How Data Scientists Fail

What can go wrong in a data science task


I am going to job interviews, again. This time, a frequent request is: “Tell us about a failed project”. Of course, I never fail as a data scientist, how could I? A data science task involves a combination of domain knowledge and data, neither is held or produced by me, and a question someone else wants an answer to. All I do as a data scientist is encoding the domain knowledge as a model, updating the model’s latent variables based on the data, and computing a quantitative answer to the question. There are ways to ensure adequacy of the model, check convergence of inference, and express uncertainty of the answer. Just doing all these steps by the book ensures that there is absolutely no way to fail. Consider the task of classifying hand-written digits — although different models may have different accuracy, there is no way to ‘fail’ as long as one does things as taught. Or is there?

Let us see what a failure is. A failure is not a wrong model choice, or poor convergence of inference, or a mistake in computing compatibility intervals. Those are manifestations of incompetence rather than failure. A failure happens when the data scientist does everything right, but still causes a disaster, hopefully small and easy to recover from. Let me argue that a failure can only happen if the data scientist makes a decision based on hard to validate assumptions, and those assumptions turn out to be too far from the reality.

But do data scientists make any ‘voluntary’ decisions at all? Turns out they do. If the task is label assignment, then the decision is the compromise between precision and recall. For forecasting, the compromise is between forecast stability and width of confidence interval. For clustering, one has to balance, explicitly or implicitly, between the number of clusters and similarity of members of each cluster. Despite apparent dissimilarities, all of these decisions are kinds of exploration-exploitation compromise. Exploration-exploitation compromise always addresses yet unseen data and yet undiscovered knowledge, and thus acting by the book does not guarantee success. Sometimes, a wrong exploration-exploitation compromise is made, and this is how a data science project fails.

To conclude, an example. I took upon a task of automated traffic acquisition — paying for visits to a web page to earn from advertisements on that page. Visitors are acquired through an auction, so one wants to bid higher if one anticipates higher earnings. I deployed a model for temporal forecasting of visit value, and a decision algorithm to choose the optimal bid given the forecast. The algorithm accounted for forecast uncertainty, maximized expected gain, took care of risks, and did everything ‘right’, by the book. It worked well for a while, but eventually — and suddenly — two different extreme cases popped up, incurring losses (which luckily where quickly mitigated):

  • On a small number of campaigns, the actual visit value suddenly dropped after steadily going up, violating smoothness assumptions. A smoothness assumption is over-exploitation.
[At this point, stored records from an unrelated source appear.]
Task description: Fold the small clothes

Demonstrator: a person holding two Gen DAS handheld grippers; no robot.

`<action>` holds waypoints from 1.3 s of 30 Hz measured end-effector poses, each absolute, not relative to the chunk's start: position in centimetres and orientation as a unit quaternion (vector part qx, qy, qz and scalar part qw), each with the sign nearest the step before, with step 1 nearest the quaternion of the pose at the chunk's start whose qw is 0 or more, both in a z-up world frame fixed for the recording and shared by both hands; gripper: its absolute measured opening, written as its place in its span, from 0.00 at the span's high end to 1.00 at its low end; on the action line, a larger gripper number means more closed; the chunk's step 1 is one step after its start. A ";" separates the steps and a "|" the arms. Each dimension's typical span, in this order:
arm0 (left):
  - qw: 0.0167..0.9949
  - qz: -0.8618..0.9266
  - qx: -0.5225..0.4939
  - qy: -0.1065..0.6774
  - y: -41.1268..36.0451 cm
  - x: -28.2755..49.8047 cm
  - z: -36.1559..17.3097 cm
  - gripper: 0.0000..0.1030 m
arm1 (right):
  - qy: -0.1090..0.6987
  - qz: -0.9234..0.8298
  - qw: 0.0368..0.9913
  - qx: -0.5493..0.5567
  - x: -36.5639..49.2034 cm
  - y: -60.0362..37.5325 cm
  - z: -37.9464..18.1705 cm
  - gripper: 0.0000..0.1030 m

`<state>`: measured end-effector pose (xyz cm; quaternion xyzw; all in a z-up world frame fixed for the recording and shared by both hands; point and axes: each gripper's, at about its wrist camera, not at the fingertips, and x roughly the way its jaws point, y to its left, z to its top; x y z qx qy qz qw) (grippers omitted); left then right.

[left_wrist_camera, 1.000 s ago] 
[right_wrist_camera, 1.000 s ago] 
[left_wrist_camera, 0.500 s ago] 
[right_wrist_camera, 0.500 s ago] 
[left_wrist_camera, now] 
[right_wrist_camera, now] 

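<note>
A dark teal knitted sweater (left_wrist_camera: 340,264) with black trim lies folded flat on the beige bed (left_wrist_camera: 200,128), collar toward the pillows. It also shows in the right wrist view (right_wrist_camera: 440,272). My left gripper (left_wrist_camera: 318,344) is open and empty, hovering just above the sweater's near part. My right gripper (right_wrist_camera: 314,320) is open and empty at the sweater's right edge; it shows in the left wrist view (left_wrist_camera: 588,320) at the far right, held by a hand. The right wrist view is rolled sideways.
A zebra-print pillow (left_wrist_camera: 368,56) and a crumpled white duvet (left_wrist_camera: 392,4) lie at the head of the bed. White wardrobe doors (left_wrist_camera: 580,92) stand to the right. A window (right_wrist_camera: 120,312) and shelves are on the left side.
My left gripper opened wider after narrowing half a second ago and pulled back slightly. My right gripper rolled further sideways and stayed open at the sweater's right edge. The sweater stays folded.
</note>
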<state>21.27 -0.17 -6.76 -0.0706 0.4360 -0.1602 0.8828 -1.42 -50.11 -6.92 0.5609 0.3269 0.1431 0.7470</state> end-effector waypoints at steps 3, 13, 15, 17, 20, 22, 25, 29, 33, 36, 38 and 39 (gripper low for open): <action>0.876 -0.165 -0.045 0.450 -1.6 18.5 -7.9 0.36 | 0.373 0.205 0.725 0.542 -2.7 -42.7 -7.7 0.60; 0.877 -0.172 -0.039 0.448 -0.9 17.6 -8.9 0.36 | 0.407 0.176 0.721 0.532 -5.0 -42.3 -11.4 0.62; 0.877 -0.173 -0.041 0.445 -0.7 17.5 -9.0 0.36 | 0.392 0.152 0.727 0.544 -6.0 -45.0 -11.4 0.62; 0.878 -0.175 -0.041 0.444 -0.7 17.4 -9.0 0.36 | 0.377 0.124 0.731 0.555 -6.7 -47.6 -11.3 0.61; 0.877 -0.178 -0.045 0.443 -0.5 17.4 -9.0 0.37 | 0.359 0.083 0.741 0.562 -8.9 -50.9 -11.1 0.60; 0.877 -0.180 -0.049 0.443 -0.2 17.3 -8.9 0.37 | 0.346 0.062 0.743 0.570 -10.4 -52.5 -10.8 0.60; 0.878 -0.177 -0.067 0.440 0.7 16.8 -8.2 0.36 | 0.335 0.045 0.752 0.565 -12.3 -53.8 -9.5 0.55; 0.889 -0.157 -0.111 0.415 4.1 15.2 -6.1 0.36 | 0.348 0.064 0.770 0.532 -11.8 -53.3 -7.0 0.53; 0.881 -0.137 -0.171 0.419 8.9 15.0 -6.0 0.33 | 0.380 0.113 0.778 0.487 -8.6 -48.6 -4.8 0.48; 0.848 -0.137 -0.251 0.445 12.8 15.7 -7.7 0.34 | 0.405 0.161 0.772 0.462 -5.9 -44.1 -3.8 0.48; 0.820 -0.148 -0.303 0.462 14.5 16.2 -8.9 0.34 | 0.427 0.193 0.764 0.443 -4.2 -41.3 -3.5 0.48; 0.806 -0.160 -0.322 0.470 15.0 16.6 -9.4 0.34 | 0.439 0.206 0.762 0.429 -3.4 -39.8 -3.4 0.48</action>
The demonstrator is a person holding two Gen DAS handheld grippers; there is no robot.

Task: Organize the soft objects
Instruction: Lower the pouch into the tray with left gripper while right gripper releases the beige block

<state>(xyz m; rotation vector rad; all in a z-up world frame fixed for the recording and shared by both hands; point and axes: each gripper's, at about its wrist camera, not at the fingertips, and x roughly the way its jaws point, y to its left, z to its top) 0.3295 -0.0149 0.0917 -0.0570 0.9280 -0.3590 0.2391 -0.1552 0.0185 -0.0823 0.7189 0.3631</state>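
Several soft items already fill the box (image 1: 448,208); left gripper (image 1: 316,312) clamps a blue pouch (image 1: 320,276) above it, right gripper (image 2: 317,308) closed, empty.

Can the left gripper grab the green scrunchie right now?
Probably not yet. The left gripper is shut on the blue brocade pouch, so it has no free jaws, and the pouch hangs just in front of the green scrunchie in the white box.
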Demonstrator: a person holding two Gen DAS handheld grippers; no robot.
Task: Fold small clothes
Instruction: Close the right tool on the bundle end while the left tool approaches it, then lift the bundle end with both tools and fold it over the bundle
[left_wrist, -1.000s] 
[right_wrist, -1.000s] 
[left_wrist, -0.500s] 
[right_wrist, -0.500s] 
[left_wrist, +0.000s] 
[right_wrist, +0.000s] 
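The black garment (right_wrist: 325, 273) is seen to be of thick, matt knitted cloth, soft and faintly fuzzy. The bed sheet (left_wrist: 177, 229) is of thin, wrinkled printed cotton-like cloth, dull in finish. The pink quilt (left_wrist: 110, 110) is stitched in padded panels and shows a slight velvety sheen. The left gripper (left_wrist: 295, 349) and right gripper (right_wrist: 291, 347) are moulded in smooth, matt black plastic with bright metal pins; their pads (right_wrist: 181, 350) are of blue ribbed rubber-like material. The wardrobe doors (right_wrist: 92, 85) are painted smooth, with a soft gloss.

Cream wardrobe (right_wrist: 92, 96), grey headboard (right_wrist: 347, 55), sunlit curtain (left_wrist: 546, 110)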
The result was trading at loss, for a short time but with high traffic volume and cost.
  • On another small group of campaigns, the traffic went down almost to zero due to a low visit value forecast, followed by low bids due to a broad safety margin. A broad safety margin is over-exploration, but with close to zero traffic the forecasting ceased to be reliable, resulting in wasted resources and lost opportunities.

Both failures were fixed, eventually. What is important though is the cause of the failures: both happened due to inadequate exploration-exploitation assumptions introduced into the algorithm, neither could be discovered based on either historical data or model-based simulations.